Symptoms include the following:

  • Shortness of breath
  • Cough
  • Sputum production
  • Chest pain
  • Wheezing
  • Fatigue 
  • Bluish discoloration of skin

COPD diagnosis can be confirmed by performing one or more of the following:

  • Evaluation by a physician such as an internist or pulmonologist
  • Pulmonary function test
  • X-ray
  • CT-scan

    Severity:

    ​According to Global Initiative for Chronic Obstructive Lung Disease (GOLD), COPD can be differentiated into four grades based on the severity of the disease. The measure below is an index of how much airflow is lost from the disease. The normal values depend on age, race ,gender and height.

    Severity

    FEV1 % (Forced Expiratory Volume)

    Mild

    ≥80

    Moderate

    50-79

    Severe

    30-49

    Very severe

    <30

     

 

Although COPD cannot be treated completely, it can be controlled and prevented from worsening. The key to control COPD is to reduce the risk factors and treat the symptoms. Smoking cessation is the first line treatment of COPD. Medicines which are used in COPD are:

Bronchodilators: these are the agents responsible for dilating the airway resulting in free airflow. Short acting bronchodilator such as Salbutamol is used in mild COPD, whereas long acting agents like Salmeterol and Formoterol are used in severe disease.

Anti-cholinergic agents: These agents relax and enlarge the airways in the lungs and also reduce mucus production. Ex: Ipratropium Bromide.

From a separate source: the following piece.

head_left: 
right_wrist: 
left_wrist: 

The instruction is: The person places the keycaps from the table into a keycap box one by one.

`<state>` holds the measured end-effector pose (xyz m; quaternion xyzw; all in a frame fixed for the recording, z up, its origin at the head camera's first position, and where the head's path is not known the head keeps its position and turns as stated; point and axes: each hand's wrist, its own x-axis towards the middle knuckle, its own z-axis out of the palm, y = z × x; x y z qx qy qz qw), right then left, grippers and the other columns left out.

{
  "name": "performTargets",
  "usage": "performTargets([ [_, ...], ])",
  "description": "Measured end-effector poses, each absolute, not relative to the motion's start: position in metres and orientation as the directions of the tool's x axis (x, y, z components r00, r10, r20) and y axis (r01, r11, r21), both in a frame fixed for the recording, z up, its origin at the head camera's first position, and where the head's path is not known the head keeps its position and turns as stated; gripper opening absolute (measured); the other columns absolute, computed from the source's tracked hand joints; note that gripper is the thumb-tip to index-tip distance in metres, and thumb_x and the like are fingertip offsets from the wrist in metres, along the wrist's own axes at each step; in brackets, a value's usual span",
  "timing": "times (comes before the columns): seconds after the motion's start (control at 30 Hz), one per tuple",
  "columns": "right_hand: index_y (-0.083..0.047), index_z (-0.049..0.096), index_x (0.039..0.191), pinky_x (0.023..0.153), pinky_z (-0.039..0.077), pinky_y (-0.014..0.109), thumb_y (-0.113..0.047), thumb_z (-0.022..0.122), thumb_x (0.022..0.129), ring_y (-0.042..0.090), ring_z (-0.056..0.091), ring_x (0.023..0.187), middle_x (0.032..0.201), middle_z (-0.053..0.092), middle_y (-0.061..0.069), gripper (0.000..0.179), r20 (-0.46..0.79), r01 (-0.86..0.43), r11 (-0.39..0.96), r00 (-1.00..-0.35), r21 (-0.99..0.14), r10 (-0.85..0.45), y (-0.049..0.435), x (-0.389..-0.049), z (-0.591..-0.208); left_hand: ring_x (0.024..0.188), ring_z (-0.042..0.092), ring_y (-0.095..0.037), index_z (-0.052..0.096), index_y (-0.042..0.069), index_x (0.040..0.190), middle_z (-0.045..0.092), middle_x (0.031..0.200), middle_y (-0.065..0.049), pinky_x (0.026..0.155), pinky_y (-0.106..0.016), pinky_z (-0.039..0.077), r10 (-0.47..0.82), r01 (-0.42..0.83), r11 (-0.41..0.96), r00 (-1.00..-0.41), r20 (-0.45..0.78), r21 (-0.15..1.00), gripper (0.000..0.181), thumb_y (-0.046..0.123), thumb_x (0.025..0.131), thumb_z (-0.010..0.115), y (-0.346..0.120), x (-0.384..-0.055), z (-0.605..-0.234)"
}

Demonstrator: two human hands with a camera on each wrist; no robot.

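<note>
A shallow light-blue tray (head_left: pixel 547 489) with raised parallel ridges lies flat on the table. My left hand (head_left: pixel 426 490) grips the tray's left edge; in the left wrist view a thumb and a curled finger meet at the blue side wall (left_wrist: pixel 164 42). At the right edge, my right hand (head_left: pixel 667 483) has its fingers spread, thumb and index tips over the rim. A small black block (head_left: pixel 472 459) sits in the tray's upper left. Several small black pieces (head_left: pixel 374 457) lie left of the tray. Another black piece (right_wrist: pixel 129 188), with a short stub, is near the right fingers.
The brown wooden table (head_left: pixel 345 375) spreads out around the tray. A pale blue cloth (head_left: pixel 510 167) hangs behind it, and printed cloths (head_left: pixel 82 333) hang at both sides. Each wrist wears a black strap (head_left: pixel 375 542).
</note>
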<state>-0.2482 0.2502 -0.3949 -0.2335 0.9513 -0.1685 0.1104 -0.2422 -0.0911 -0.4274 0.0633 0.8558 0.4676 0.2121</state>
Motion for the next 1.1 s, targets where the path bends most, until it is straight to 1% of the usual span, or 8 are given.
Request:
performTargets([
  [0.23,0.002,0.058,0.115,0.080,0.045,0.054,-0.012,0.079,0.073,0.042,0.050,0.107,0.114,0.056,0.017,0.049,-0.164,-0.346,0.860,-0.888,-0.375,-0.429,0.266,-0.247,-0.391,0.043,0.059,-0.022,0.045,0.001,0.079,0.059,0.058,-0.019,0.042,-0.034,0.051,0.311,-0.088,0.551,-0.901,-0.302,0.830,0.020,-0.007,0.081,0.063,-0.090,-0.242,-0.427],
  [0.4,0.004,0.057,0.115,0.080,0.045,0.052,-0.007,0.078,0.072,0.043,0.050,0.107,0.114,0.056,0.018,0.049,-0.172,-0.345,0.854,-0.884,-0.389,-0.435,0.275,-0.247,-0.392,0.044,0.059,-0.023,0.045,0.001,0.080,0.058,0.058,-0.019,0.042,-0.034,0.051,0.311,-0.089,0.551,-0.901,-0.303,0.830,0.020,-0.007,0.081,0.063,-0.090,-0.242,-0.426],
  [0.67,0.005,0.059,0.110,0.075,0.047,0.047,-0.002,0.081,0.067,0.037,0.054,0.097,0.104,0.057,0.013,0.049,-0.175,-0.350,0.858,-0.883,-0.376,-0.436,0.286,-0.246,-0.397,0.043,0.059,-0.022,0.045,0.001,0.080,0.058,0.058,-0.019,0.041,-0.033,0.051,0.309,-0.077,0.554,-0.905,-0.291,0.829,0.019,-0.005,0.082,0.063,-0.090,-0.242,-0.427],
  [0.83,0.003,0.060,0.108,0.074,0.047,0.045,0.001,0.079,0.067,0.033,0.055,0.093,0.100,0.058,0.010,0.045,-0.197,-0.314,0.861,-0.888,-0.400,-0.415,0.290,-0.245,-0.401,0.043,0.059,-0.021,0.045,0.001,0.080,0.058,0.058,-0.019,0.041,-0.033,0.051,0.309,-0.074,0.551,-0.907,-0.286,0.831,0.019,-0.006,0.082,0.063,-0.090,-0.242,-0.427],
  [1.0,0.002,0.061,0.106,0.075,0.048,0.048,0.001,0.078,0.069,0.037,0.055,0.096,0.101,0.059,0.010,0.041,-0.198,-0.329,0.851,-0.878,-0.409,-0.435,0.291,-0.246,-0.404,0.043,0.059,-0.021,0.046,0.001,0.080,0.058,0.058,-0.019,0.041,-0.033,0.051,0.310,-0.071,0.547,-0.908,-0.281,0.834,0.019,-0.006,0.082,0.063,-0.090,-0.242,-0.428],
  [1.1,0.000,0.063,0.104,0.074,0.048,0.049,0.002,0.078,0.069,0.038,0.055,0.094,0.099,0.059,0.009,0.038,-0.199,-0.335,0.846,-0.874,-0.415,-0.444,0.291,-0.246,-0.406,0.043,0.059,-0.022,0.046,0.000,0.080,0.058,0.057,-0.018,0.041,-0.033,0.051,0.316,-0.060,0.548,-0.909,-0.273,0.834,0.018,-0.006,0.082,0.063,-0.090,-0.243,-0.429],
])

Corticosteroids: These medications may help in reducing the number of exacerbations in a COPD patient. (Exacerbation is a sudden worsening or a flare-up of COPD). Corticosteroids are used in inhaled as well as oral forms. Budesonide is commonly used as inhaled corticosteroid and Methyl Prednisolone or Hydrocortisone are used orally.

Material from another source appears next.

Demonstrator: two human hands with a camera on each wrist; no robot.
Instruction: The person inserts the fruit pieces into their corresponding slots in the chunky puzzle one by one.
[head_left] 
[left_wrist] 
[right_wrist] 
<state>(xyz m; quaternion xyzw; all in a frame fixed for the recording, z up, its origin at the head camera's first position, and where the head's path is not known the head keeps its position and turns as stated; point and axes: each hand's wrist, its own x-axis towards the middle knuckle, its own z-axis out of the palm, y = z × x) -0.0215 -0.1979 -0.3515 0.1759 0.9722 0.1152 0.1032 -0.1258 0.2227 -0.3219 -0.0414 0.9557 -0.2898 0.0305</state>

Antibiotics: Macrolide antibiotics such as azithromycin are commonly used for reducing exacerbations.

Methylxanthines: Theophylline is a mild bronchodilator, which is used in some cases as third line of therapy.

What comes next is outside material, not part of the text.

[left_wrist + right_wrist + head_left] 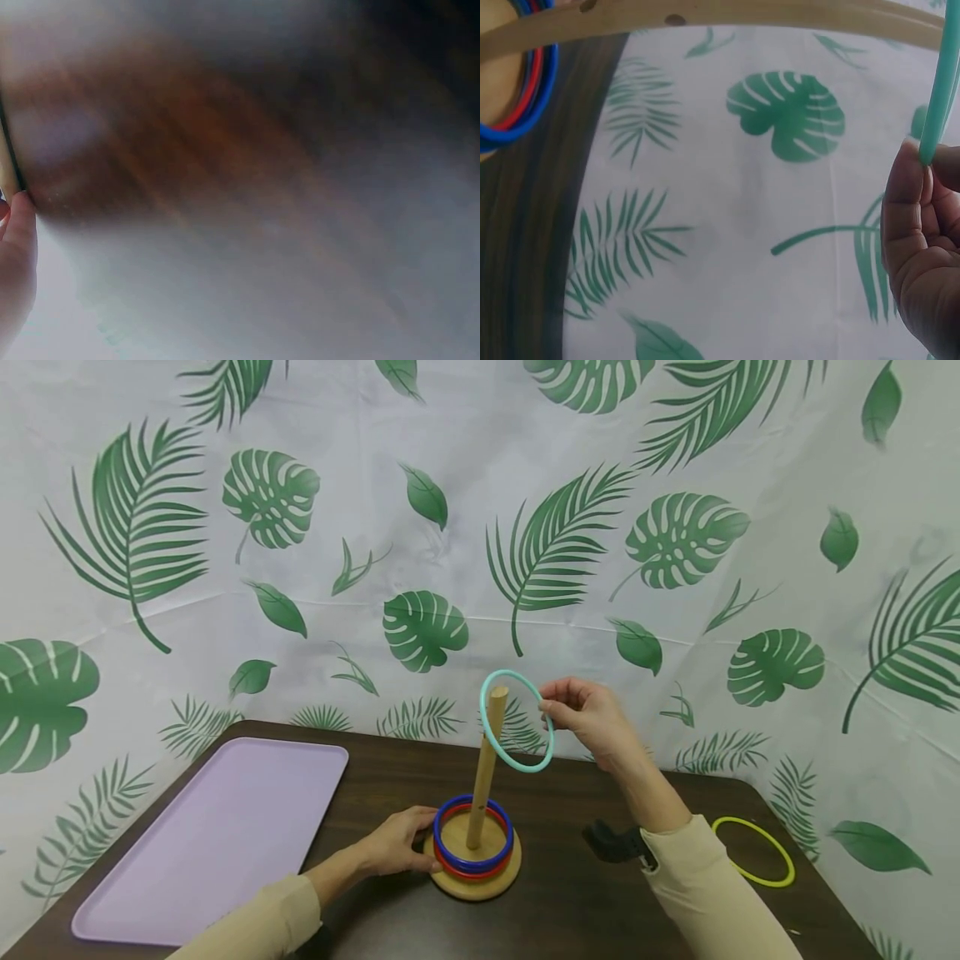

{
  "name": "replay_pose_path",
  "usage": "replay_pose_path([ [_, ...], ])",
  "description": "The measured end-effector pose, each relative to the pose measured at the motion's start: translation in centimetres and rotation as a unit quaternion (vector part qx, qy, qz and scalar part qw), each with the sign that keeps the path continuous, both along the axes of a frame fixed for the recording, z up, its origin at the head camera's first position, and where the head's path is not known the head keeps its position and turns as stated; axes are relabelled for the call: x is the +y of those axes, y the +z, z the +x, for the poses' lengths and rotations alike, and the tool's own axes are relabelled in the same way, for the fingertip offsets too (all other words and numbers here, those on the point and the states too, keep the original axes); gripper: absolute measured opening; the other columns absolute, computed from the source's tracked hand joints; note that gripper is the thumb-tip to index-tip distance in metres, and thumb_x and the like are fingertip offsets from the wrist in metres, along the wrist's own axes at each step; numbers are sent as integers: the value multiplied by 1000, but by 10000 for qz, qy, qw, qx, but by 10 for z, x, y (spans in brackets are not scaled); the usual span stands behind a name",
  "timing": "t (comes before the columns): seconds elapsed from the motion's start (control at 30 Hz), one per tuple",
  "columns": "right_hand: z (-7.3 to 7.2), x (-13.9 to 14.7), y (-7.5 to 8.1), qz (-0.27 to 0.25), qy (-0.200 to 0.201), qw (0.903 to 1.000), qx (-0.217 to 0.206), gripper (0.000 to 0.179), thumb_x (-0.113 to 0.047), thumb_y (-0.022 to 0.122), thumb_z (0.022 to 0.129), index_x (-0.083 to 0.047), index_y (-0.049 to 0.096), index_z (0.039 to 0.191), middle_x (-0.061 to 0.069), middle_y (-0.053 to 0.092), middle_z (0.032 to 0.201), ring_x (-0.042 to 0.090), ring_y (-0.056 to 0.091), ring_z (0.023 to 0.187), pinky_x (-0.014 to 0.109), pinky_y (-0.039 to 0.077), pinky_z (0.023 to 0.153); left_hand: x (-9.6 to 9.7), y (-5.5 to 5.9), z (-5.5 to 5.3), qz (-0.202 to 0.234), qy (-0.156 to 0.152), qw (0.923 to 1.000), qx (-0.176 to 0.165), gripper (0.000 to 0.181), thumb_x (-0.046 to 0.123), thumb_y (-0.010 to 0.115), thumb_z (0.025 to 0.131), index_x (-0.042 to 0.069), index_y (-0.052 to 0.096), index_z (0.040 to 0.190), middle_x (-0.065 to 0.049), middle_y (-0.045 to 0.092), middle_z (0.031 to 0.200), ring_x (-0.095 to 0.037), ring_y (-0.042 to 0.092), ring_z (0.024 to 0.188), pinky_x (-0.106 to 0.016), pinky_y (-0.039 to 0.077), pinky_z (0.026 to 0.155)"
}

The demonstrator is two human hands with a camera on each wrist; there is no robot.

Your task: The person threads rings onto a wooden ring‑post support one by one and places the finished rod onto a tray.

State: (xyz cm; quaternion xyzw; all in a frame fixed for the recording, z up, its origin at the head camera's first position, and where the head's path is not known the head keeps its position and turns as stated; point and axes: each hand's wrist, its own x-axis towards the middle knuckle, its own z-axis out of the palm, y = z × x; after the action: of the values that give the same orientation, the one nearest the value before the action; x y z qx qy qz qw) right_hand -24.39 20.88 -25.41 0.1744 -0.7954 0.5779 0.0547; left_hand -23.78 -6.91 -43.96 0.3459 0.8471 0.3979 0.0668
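Observation:
A wooden peg (483,777) rises, slightly tilted in the head view, from a round wooden base (480,890). Around its foot lie a blue ring (511,843) and a red ring (450,863), the blue above the red. My right hand (596,722) pinches a teal ring (551,747) between thumb and fingers at the peg's top. The peg's tip shows inside the ring's outline; whether it passes through, I cannot tell. My left hand (397,842) holds the base's left edge, thumb in front and fingers behind. The left wrist view is mostly blurred, with fingertips (22,206) at its left edge.
A yellow ring (787,868) lies on the dark table (555,910) at the right. On the left a lilac tray (232,827) takes up much of the tabletop. Behind the table hangs a white leaf-patterned cloth (465,560).

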Motion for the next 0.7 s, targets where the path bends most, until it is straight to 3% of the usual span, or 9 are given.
replay_pose_path([
  [0.2,-4,-8,-7,26,5,9999,-133,24,-3,58,90,12,56,108,2,60,83,9,60,72,21,56,67,-1,0,0,47,-5,10000,-10,69,22,79,74,-6,51,130,-21,50,132,-37,46,123,-45,45,100],
  [0.37,-8,-8,-23,166,-130,9996,-179,24,-3,59,90,13,56,108,6,60,85,14,60,74,21,55,65,0,0,0,1,29,10000,85,69,23,80,73,-6,52,130,-21,50,131,-36,47,123,-46,44,101],
  [0.7,-12,-7,-87,677,-287,9964,-415,16,4,59,86,15,59,98,13,63,78,8,57,65,18,51,58,0,0,0,-75,66,9997,238,68,24,80,72,-4,54,128,-20,53,129,-36,48,122,-51,40,103],
])
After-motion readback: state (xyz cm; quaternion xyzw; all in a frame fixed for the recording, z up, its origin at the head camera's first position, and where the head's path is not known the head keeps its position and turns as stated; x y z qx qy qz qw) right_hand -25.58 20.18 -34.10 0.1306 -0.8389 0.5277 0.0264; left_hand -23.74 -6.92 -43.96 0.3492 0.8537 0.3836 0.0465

Mucolytics: These drugs help in breaking down the mucous into a less viscous substance, which can be easily coughed out. Ex: Ambroxol & Acetylcysteine.

Long-term Oxygen therapy: This can be helpful for hypoxemic( low oxygen) patients to ease their breathing.

Pulmonary rehabilitation is known to decrease overall sensation of shortness of breath and help in mobility training.

Some patients need machines like noninvasive ventilation to help with breathing especially when sleeping.

General measures to monitor nutrition and other diseases the patient may have like diabetes or heart disease is also important.

Surgical Options:

  • Lung Volume Reduction Surgery (LVRS) for Emphysema
  • Bronchoscopic Lung Volume Reduction (LVR)
  • Bullectomy
  • Lung transplantation

The following may help in preventing COPD:

  • Smoking should be avoided.
  • Influenza & Pneumococcal vaccination may also help in preventing worsening of the disease.
  • Respirators should be used during welding process and at work places like coal mines.
  • Good ventilation should be maintained at home.

 

*Disclaimer This is not medical advice. The content is for educational purposes only. Please contact your doctor for any health care issues.